Pfizer said this week it’s begun testing a third dose of its COVID vaccine and a new modified version to address variants for years to come.
Despite the purported 95% effectiveness of the Pfizer-BioNTech COVID-19 vaccine, Pfizer CEO Albert Bourla announced Thursday that the vaccine maker is testing a third dose of its vaccine in anticipation of annual booster shots.
In a press release, Pfizer stated its goal was to understand the effect of a booster on immunity against COVID caused by the circulating and newly emerging SARS-CoV-2 variants and to engage in ongoing discussions with the U.S Food and Drug Administration (FDA) and European Medicines Agency regarding a clinical trial to test a modified mRNA vaccine.
Pfizer director and board member Scott Gottlieb, who also served as former FDA commissioner in charge of vaccine approval, told CNBC the vaccine maker is exploring two paths to boost effectiveness of the COVID vaccine.
The first study will give 144 participants from the phase 1 clinical trial conducted last May a third lower-dosage of the current two-dose formulation. The second study involves testing a modified version of the existing vaccine designed to provide broad defense against a range of COVID mutations.

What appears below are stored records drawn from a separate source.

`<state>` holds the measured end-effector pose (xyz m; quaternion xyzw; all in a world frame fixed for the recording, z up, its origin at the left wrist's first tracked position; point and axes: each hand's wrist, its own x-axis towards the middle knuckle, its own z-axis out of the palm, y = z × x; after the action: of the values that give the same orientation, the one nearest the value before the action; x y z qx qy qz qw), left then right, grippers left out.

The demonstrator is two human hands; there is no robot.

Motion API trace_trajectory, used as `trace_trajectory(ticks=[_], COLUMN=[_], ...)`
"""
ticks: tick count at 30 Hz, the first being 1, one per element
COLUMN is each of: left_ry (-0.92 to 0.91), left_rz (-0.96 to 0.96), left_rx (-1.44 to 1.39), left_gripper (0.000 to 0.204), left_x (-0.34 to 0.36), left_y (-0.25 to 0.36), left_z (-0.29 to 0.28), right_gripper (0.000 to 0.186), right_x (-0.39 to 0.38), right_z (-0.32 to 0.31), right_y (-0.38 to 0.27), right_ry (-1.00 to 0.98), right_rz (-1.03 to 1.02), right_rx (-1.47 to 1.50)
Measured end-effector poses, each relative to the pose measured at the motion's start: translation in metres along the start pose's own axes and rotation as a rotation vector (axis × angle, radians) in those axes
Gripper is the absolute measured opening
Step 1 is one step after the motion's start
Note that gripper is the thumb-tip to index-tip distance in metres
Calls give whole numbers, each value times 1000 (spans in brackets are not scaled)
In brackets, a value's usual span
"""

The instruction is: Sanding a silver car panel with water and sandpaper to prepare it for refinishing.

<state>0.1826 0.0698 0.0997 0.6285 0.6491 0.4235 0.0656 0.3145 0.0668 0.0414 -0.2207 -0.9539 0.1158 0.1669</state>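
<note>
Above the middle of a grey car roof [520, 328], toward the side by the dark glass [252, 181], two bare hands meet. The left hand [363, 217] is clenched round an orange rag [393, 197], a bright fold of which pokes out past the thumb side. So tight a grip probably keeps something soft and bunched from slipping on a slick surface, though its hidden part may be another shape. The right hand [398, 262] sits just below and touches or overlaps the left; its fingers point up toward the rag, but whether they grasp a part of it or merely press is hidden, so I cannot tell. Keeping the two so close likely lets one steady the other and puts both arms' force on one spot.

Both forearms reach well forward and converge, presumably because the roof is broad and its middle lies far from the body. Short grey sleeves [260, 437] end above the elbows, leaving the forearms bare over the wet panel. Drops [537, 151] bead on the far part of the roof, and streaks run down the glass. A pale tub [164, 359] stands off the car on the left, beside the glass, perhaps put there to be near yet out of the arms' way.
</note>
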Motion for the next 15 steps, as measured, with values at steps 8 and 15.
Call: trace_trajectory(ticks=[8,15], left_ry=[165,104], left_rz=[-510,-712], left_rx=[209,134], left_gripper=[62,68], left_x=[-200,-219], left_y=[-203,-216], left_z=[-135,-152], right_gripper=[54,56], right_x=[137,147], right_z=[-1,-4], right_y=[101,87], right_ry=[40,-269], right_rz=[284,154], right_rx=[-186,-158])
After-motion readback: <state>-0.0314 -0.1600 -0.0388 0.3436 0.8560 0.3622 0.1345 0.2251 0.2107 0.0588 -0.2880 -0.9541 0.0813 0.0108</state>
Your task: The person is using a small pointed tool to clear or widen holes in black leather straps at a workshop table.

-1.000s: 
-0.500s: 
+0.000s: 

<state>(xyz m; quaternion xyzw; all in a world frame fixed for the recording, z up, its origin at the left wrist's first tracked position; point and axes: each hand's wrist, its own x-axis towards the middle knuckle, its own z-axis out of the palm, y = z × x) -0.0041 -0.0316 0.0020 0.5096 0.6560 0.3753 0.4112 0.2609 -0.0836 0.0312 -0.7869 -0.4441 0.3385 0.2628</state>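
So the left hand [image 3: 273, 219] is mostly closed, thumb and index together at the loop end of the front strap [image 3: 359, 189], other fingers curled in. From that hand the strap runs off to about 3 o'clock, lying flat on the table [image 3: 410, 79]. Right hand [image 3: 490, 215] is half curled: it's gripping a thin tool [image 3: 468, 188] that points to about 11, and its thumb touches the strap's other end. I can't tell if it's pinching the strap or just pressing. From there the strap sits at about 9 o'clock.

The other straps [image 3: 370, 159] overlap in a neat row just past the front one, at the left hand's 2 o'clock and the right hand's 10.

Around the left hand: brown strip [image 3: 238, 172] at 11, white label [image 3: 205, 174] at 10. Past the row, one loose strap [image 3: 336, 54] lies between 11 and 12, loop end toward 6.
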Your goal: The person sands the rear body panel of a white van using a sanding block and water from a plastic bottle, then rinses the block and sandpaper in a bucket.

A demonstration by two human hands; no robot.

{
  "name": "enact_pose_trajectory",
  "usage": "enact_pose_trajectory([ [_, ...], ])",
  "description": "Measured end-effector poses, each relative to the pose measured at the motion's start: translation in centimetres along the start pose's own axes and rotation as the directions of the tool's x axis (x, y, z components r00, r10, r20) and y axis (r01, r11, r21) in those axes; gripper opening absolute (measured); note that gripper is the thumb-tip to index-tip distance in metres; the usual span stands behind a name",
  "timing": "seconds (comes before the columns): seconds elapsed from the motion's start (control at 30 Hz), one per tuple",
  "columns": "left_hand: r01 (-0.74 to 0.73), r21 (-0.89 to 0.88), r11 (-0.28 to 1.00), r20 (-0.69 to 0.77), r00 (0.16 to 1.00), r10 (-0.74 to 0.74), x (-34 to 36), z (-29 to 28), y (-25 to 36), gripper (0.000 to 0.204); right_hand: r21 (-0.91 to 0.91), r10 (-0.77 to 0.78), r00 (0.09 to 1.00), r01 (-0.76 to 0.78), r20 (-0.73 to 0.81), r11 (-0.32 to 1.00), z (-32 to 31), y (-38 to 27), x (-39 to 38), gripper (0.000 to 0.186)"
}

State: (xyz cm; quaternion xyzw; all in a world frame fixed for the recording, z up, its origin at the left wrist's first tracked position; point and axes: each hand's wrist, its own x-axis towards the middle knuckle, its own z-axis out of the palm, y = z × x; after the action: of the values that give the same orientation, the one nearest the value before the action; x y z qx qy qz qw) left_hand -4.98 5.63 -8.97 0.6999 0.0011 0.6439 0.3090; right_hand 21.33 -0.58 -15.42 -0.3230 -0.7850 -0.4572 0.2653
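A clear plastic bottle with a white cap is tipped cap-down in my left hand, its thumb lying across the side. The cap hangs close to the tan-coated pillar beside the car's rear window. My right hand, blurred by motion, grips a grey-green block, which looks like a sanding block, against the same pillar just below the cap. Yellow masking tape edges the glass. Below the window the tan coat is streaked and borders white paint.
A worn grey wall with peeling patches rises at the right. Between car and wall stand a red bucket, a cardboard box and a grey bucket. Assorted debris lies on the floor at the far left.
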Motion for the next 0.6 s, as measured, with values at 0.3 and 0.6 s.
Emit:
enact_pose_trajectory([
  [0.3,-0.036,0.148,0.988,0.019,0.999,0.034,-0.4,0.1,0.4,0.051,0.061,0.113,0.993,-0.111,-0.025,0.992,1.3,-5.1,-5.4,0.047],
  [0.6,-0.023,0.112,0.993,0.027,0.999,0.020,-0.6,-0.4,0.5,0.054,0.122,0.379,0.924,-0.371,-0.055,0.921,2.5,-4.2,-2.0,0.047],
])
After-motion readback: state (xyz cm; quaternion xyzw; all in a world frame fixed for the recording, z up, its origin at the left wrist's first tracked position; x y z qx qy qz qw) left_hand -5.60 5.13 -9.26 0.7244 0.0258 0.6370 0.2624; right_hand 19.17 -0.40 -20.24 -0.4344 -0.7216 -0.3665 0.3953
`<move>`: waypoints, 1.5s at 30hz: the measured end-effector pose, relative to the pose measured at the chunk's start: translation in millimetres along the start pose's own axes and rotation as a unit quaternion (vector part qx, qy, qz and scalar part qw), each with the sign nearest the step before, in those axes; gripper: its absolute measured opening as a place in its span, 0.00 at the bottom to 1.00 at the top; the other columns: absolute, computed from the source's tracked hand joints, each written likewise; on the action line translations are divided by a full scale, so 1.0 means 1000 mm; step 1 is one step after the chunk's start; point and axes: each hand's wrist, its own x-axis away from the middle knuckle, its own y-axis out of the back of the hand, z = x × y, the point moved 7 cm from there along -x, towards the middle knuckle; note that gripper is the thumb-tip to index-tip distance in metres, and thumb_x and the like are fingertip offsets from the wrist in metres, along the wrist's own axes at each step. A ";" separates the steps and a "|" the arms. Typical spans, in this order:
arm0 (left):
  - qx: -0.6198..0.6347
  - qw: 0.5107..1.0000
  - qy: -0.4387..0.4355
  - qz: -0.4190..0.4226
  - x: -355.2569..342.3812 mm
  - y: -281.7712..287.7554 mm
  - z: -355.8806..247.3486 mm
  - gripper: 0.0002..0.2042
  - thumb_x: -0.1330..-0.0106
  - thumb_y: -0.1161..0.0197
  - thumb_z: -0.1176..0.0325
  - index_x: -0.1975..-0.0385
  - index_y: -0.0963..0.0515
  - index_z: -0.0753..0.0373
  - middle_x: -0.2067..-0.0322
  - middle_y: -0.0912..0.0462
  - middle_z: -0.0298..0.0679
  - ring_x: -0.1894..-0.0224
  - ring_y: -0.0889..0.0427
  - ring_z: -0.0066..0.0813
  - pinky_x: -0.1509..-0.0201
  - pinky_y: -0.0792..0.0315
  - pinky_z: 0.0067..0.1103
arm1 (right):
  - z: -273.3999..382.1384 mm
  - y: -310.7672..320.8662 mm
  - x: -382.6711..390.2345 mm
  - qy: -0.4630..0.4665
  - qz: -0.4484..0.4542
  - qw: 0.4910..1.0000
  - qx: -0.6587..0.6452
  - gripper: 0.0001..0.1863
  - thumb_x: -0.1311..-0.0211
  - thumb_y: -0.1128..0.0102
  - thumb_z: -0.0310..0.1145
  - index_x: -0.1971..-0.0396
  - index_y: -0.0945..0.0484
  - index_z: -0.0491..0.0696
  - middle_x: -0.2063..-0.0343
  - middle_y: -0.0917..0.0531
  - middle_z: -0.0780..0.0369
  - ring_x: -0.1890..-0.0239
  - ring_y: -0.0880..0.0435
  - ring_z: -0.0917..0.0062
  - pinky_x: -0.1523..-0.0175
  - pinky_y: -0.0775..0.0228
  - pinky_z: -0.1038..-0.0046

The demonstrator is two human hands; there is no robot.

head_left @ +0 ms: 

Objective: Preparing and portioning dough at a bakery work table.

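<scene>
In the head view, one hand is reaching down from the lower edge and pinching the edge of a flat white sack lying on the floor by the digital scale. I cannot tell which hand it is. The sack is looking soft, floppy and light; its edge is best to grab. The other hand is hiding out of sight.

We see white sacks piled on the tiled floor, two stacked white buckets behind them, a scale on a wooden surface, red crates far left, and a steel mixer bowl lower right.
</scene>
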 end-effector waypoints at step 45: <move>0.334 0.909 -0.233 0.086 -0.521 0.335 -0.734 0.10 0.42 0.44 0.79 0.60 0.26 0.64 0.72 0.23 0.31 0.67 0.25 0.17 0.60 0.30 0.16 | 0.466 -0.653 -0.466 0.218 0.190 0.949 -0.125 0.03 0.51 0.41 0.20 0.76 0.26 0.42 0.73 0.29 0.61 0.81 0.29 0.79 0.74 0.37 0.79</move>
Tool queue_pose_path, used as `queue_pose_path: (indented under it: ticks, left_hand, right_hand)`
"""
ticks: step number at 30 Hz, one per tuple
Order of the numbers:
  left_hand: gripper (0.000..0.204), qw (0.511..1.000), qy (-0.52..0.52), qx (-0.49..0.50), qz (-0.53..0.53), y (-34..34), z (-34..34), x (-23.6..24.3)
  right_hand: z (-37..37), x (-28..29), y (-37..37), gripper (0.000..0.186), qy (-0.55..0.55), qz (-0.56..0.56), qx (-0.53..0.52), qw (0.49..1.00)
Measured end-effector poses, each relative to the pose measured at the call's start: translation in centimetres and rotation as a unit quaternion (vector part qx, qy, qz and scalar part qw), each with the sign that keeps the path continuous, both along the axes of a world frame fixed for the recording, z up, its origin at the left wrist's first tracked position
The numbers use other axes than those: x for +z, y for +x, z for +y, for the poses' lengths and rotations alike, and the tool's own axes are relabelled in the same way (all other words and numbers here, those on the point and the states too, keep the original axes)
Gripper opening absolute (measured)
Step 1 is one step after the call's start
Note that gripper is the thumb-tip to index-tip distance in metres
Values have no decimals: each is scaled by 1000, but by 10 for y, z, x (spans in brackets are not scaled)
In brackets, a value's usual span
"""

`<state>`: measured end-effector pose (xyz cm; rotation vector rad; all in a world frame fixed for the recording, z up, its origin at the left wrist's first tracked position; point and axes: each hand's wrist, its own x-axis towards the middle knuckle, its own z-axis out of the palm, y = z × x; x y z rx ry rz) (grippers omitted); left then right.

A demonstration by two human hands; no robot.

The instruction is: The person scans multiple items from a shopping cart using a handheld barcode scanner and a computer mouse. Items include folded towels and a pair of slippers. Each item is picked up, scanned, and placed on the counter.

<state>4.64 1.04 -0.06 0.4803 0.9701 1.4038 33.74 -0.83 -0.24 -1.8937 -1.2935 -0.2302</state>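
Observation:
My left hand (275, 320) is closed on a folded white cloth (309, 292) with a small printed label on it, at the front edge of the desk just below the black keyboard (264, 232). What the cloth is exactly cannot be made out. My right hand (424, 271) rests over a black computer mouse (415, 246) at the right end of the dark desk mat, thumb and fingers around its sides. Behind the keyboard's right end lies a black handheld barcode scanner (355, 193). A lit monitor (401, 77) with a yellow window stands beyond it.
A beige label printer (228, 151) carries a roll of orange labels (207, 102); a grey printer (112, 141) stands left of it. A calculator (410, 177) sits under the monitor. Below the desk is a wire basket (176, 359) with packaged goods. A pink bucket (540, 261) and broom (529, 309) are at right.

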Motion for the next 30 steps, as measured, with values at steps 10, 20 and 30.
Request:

Pfizer hopes to prepare for a potential rapid adoption of the vaccine to address new variants that will allow for the development of booster vaccines within weeks. This “regulatory pathway” is already established for other infectious diseases like influenza, said the vaccine maker.
Pfizer’s CEO hopes a third dose will boost the immune response even higher or will offer protection against COVID variants.
“Every year, you need to go to get your flu vaccine,” Bourla said. “It’s going to be the same with COVID. In a year, you will have to go and get your annual shot for Covid to be protected,” Bourla told NBC News.
The Pfizer-BioNTech COVID vaccine is not yet licensed by the FDA but has obtained Emergency Use Authorization (EUA) to prevent COVID-19 for use in ages 16 years and older. The emergency use of this vaccine is only authorized as long as “circumstances exist justifying the authorization of emergency use.”
The FDA has said it is willing to authorize booster shots based on small clinical trials, accepting data on how well vaccines prime the immune system rather than holding out for long-term safety and efficacy results on protecting against COVID-19.
Moderna is also bolstering its worldwide manufacturing capacity in anticipation of a sustained demand for COVID-19 boosters in the coming years. The company plans to test additional doses of their vaccine, booster shots and a new shot combined with its current vaccine as soon as regulators give the green light.